The wilderness heals when words fail. And don’t words always fail? Ain’t talking, just walking. Let us walk together through the woods, both of us pilgrims, “searching ones on the speechless, seeking trail.” What are we seeking? If we knew, would we be speechless? Perhaps we would. Don’t we seek life, and is it true that life also seeks us? It certainly seems that way. Each person is sought by life, let’s call it, to give what only that person can give. We are sought and called in order that we might call back in answer, ‘I am here, and I will remain. I am here to answer the call of the one who seeks me, the one who I seek.’ And is it one who I seek? It could be one, it could be none, and it could be many. I seek the place where the one are many, and the many are one. I seek the place where there are none but myself and yet I am not the self I thought I was. Not another soul is there, but is that the truth? I seek the place where I become no one. Nemo. Everett Ruess disappearing into the red rock canyons.

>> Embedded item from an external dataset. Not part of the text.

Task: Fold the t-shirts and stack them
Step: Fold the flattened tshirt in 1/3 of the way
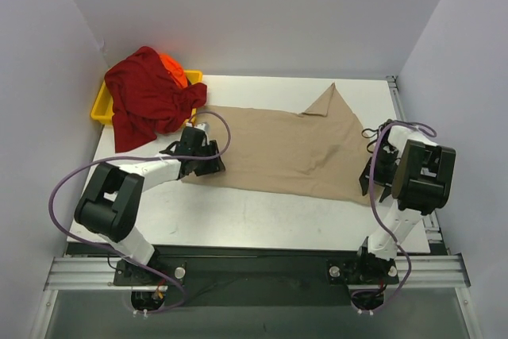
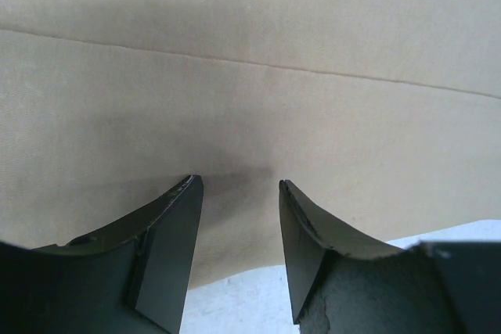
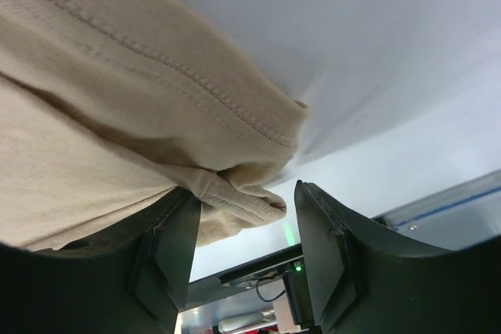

What does it mean that wilderness therapy works? Is that the right word for it? Yes. This is Gurdjieff’s Work here, the work of awakening, of becoming one’s authentic self. Do you think you are already yourself? Maybe you are, I couldn’t know that. I know I am not, not completely. I am a fragment of the whole self. There is always further to go, more work to be done. I’m not there yet, but in the wilderness I do not worry about being not there. Where am I not? Where I am not is unimportant. Where I am is what matters. Being where I am is how I move towards who I’m not yet, who I could be.

Of course, there are moments of despair even in the pure clean air. There are moments of despair everywhere. Nothing we can do to escape those, especially when we’re in the wilderness. Where to go? What to say? What to do? Can’t drink, can’t get prescribed anything, can’t drive through the night, can’t rob a bank. Just keep walking, I suppose. Walk straight into it. Will the despair pass through and away like a storm from the east? Who knows? No use in minimizing it, rationalizing it, idealizing it. No use in talking about it at all. Ain’t talking, just walkin’. But even in the wilderness, that strange human desire for verbal utterance is still there. Very well, speak then. But it is important to choose your words carefully. The human words must somehow do justice to the inhuman beauty of the place. This is exceedingly difficult, and oftentimes it is better to melt into the silence. To become a part of the inhuman we become inhuman ourselves. Inhuman not meaning ‘unfeeling’ or ‘cold’ or ‘cruel’, but as defined by the poet Robinson Jeffers in his philosophy of Inhumanism: “A shifting of emphasis and significance from man to not-man; the rejection of human solipsism and recognition of the transhuman magnificence.”

To become part of the inhuman, we must not focus so much on the human. What was your relationship with your parents like? With your romantic partners? What do you remember about the trauma you suffered at age 7 when your parents accidentally packed you tuna for lunch, forgetting that you preferred pb + j? Well, I think I was enmeshed with my parents, or maybe abandoned by them. All my romantic partners left me, or maybe I left them all. The trauma with tuna, I think, is still affecting me in a deep and significant way today, as I instinctively recoil whenever I see anything remotely fish-like. Whatever. These human questions and answers fade into insignificance in the wilderness, as they deserve. They are not integral to The Work.

What is integral to The Work? Jeffers knew it. It is integral that we recognize the beauty of the inhuman world and feel a part of it. Recognize the human and the inhuman within us. Envy and equanimity. Anger and serenity. Vanity and authenticity. Fear and courage. The jealous, prideful, and possessive love, and the detached, humble, object-less love. The desire to fade into the shadows and the desire to be pierced with and surrounded by light. The passion for success and recognition, the continual striving; the sea receding from shore in the night, the vast sky overhead filled with light.